Their mistake was welcome as I let the sprinklers make several passes at me before I hit.

I barely dragged my behind to the finish, I only played nine…eighteen and I would have melted.  My reward was going to be a tall vodka tonic, but the new grill “Bar” still did not have a liquor license.  I had vodka at home, so my reward just had to wait a bit.

I sipped the drink while still dripping wet and barely able to move.  I will think twice before playing in that heat again.

Oh yeah, I shot 43 for nine holes.  Not bad for an old man.


Tuesday, July 16, 2019

Road Rage Rant


Road Rage Rant
What is it with people that just do not want to give an inch on the highway?  Merging into a traffic-jammed turnpike and there is always some scuzzbag that refuses to let you in.  These scuzzbags generally have NY plates and or drive a BMW…I guess they ae just better than everyone else. 

What do they expect, I’m not allowed on the highway?  If everyone was a scuzzbag that would be the case.  Not surprisingly when you allow these same scuzzbags into a merging lane, they never give you the thank-you wave.

Here is one that is really the squeaky chalk on my blackboard; waiting at a traffic light to turn left, no one behind me, and there is a line across the way about 18 miles deep.  If I cannot make the left turn, I’ll have to wait in the intersection until the light turns back to red.  You might think the first car across the way would delay enough for me to make my left turn. 

You would think wrong. 

NO!! They stomp on the gas as soon as the light turns, they actually start to creep when it is amber on the other side because GOD forbid I turn in front and his trip is delayed an eighteenth of a second…better I wait four minutes in the intersection than this asshat be delayed an eighteenth of a second.

The other day, same above situation, and I stomped on the gas to beat the asshat that was going straight.  The dude actually leaned on his horn and steered towards me like to ram my car, before turning away at the last second.

He sure taught me a lesson!

Here is another tool-for-a-brain that should be banned from my roads.  Coming home from an errand, this asswipe has to tailgate me all the way to my turn off.  Hell, I was only doing ten MPH above the limit. 

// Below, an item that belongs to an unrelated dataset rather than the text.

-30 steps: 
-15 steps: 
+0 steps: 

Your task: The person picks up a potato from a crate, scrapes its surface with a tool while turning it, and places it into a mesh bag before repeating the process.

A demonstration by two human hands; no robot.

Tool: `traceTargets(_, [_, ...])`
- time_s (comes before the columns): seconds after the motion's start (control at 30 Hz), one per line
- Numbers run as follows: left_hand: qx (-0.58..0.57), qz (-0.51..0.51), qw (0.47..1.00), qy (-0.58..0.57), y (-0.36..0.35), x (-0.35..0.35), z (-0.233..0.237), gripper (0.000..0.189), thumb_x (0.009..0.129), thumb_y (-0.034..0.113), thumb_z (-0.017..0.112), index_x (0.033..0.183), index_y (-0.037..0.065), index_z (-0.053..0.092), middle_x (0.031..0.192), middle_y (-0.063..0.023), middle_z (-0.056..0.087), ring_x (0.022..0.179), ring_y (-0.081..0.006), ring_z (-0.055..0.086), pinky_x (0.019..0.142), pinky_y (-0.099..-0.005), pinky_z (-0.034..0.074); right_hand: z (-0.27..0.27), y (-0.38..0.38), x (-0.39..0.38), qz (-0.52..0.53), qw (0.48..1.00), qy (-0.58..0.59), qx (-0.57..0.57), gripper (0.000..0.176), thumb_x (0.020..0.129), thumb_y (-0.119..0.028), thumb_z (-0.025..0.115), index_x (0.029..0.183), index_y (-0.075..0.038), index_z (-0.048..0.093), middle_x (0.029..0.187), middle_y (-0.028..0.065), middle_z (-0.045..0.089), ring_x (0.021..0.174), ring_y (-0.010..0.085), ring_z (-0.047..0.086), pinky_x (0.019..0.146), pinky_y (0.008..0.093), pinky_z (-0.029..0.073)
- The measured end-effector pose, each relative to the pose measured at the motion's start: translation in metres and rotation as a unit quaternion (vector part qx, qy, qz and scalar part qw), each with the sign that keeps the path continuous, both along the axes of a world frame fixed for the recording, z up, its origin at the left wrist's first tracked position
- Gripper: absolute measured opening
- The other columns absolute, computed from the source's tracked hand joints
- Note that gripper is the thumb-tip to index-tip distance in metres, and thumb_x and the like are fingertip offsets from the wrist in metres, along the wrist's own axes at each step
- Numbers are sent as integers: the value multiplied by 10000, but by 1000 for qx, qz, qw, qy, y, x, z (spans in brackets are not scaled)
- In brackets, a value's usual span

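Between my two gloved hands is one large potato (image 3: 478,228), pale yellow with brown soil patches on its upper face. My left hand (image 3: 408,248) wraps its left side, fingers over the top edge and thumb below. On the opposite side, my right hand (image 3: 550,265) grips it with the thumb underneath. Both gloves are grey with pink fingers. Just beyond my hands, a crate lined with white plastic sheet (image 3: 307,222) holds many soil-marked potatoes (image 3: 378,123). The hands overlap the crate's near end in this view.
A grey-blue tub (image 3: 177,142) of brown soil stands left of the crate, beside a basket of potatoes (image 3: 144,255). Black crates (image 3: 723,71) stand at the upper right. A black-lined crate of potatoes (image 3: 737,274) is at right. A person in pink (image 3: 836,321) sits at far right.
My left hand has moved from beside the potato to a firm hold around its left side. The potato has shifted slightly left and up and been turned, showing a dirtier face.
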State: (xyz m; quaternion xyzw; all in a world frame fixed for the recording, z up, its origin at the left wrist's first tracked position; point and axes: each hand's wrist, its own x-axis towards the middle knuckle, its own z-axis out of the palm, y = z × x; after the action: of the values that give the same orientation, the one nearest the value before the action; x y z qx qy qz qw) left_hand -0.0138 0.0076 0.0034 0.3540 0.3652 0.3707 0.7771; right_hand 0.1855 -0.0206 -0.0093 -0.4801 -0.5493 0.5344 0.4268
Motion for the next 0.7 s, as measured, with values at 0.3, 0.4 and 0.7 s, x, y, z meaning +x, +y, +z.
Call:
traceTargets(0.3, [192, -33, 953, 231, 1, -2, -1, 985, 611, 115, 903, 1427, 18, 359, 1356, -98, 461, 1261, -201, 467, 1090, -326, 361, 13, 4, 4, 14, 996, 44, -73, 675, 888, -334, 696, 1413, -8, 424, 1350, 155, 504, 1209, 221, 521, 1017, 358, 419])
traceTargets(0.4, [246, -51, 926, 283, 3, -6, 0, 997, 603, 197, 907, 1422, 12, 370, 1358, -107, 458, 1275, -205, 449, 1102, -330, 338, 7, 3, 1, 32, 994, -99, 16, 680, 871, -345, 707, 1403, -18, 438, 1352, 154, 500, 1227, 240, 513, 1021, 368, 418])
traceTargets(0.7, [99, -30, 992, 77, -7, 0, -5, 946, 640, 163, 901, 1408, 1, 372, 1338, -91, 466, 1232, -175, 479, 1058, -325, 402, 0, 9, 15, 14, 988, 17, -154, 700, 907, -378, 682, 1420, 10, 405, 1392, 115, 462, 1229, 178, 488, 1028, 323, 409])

As I slowed down to turn right into my development, he sped up and ran within a foot of my rear end without veering to the left.

Taught me another lesson.

Sometimes when these D-bags tailgate me, I pull to the side of the road and let them pass, when I catch up at the next stoplight, I make sure to beep and wave.

Sometimes I wave with one finger.

Sunday, July 14, 2019

I MIGHT BE A PRICK!

I MIGHT BE A PRICK!

I might be a prick.  I don’t think I am a prick, but I just might be.  Why you ask, do I think I might be a prick?

I am not a wealthy man, but I can afford a buck.  Giving one dollar to a worthy cause will not affect my life style.  I should be willing to give a dollar to worthy causes, but apparently I am a prick.

Yesterday Mrs. C and I went grocery shopping.  When my bill was rung up, the cashier asked me, “Would you like to donate a dollar to the Something Something Blah Blah Blah FOR CHILDREN?

I have no idea what this charity was for.  All I heard was FOR CHILDREN.  What cause that ends in FOR CHILDREN would not be worth handing over a single dollar?  Probably none, except apparently I am a prick.

“No thank you, I don’t want to give a measly dollar to the Something Something Blah Blah Blah FOR CHILDREN, because I am a prick!”

The thing is, I just don’t like being hit up for a charity when I am not expecting it.  I don’t like that the store hits me up when I am running up a credit charge.  I don’t like the fact that I won’t be able to declare my contribution as a tax deduction, but the store probably will.  I give a buck and one million other blindsided customers give a buck and the CEO of the grocery store gets his picture in the paper handing over a tax deductible check for $1 million dollars. 

It just bothers me…but then I am a prick.

I give to charities from time to time.  I give to charities I care about, charities that hit close to my home.  If I give a buck to the store, it is one dollar less I have to give to my charities; so I say no and feel like a prick!

“No thank you, I don’t want to give a measly dollar to the Something Something Blah Blah Blah FOR CHILDREN, because I am a prick!”

After the grocery store we went to “Boston Market” to take home our dinner.  Checking out I was asked,

“Would you like to donate a dollar to the CHILDRENS FUND for something something?”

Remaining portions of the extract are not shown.